**INSTRUCTIONS FOR THE TASK**
Show the lines below that contain the string "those".

**DATASET CONTENT**
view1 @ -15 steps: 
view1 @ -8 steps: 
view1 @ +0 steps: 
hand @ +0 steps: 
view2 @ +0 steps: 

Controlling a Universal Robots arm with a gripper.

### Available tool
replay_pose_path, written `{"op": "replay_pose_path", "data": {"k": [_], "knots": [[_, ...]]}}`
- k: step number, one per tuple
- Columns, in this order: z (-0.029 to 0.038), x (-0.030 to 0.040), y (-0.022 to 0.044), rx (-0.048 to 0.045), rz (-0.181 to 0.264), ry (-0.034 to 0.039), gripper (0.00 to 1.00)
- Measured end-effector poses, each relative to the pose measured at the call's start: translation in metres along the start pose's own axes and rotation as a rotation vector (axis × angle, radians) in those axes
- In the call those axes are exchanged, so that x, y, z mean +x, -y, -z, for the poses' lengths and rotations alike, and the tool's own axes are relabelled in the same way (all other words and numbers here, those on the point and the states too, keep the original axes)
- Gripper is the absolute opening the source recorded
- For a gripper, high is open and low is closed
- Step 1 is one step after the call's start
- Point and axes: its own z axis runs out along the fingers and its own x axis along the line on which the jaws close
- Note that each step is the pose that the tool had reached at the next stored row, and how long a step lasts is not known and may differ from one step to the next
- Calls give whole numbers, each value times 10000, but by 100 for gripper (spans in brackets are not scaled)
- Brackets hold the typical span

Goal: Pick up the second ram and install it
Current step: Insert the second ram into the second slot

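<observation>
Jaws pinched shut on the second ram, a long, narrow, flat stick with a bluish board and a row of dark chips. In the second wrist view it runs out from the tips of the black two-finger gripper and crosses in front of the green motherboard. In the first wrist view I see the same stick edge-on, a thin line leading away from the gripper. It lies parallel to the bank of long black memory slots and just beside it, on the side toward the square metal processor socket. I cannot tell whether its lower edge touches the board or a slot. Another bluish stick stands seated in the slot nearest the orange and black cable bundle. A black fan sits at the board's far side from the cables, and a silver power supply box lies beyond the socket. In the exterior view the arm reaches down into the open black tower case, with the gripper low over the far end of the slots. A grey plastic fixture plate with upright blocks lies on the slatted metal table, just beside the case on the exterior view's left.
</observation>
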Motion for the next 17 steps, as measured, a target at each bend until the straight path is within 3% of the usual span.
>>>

**EXPECTED ANSWER**
- Measured end-effector poses, each relative to the pose measured at the call's start: translation in metres along the start pose's own axes and rotation as a rotation vector (axis × angle, radians) in those axes
- In the call those axes are exchanged, so that x, y, z mean +x, -y, -z, for the poses' lengths and rotations alike, and the tool's own axes are relabelled in the same way (all other words and numbers here, those on the point and the states too, keep the original axes)

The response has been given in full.